Resultado da parceria entre os empresários C. Amorim e Juan Carlos Magliarella, a Domaine Salvador é o mais recente empreendimento que surgiu no Rio Vermelho, para quem aprecia vinhos finos de qualidade. Instalada confortavelmente em dois ambientes sofisticados e climatizados do Sobrado da Praça, a Domaine trabalha com 500 marcas internacionais de vinhos, sendo a maioria não comercializada na Bahia. Além da distribuição do produto às empresas, a Domaine inova no atendimento Wine Bar, tão procurado pelos amantes da bebida.
Ali, uma clientela fina, integrada por empresários, políticos, artistas e intelectuais, são recebidos com gentileza. Em taças de cristal, podem saborear vinhos de marcas de primeira linha, fabricados em 17 países, como a portuguesa Pera Manca, a italiana Michele Chiarlo, a francesa Chatô Mouton, a chilena Alma Viva e a Catena Zapatta, da Argentina.
“Fizemos muitas pesquisas, antes de montarmos a Domaine, com objetivo de atender o mercado interno, carente em Salvador, e ao público bebedor de vinhos finos”, disse Magliarella revelando sua filosofia de trabalho “olhando o vinho como objeto de desejo, percebendo a necessidade de cada cliente”. O seu sócio Amorim emenda afirmando que a empresa, instalada num local apropriado, o sobrado do Rio Vermelho, veio para complementar o segmento, imprimindo um atendimento personalizado e profissional, através de uma equipe de funcionários especializada em vinhos.
O Barbeiro do Meu Pai, barbearia idealizada pelo publicitário Nizan Guanaes, também funciona no Sobrado da Praça.

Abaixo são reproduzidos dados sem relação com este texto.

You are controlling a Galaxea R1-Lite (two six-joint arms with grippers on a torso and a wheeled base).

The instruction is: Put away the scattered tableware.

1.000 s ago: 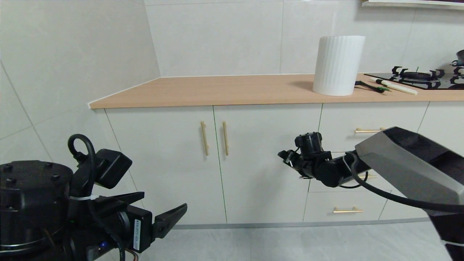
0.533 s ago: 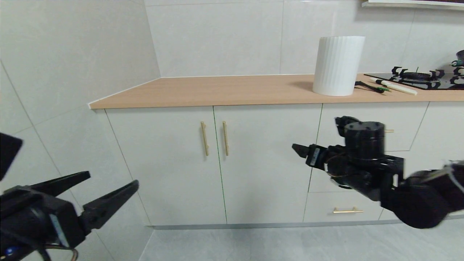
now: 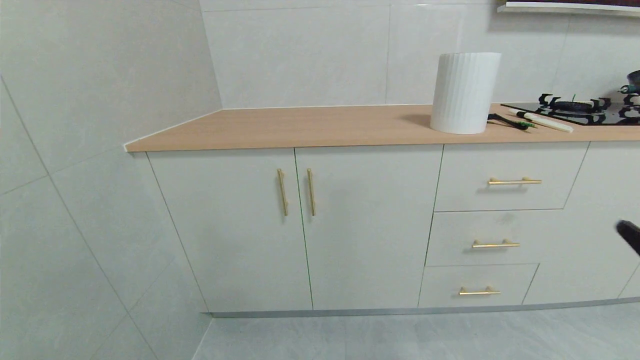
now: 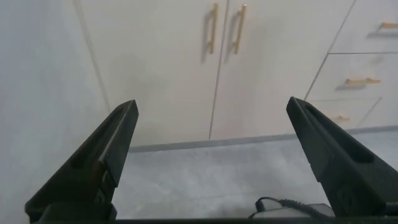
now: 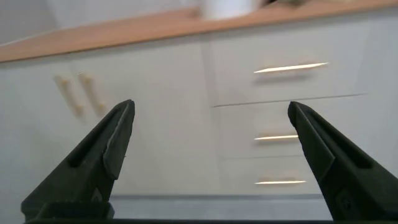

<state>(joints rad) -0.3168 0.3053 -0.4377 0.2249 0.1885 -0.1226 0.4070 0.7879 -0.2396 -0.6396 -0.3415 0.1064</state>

No subsolo, a decoração criada pelo arquiteto Sig Berganin nos remete à década de 50, propiciando o clima nostálgico que fica por conta das cadeiras e balcões em madeira, paredes ladrilhadas, do piso xadrez e serviço de engraxate.
O público freqüentador é formado por homens entre 25 e 70 anos, situados nas classes A e B, que entregam cabelos, barba e unhas aos profissionais, enquanto tomam um bom café ou lêem revistas e jornais. “Montamos a barbearia ao sentirmos a necessidade dos homens terem espaço exclusivo para cuidar da estética, que não fossem os salões femininos”, disse Carlos Alberto Carvalho, sócio de Nizan. O médico Mozart Almeida, desloca-se quinzenalmente do interior da Bahia para usufruir dos serviços do Barbeiro do Meu Pai, na certeza de que ali é a barbearia “de serviço mais adequado e confortável, exercido por pessoal educado, que paparica a gente a todo momento”.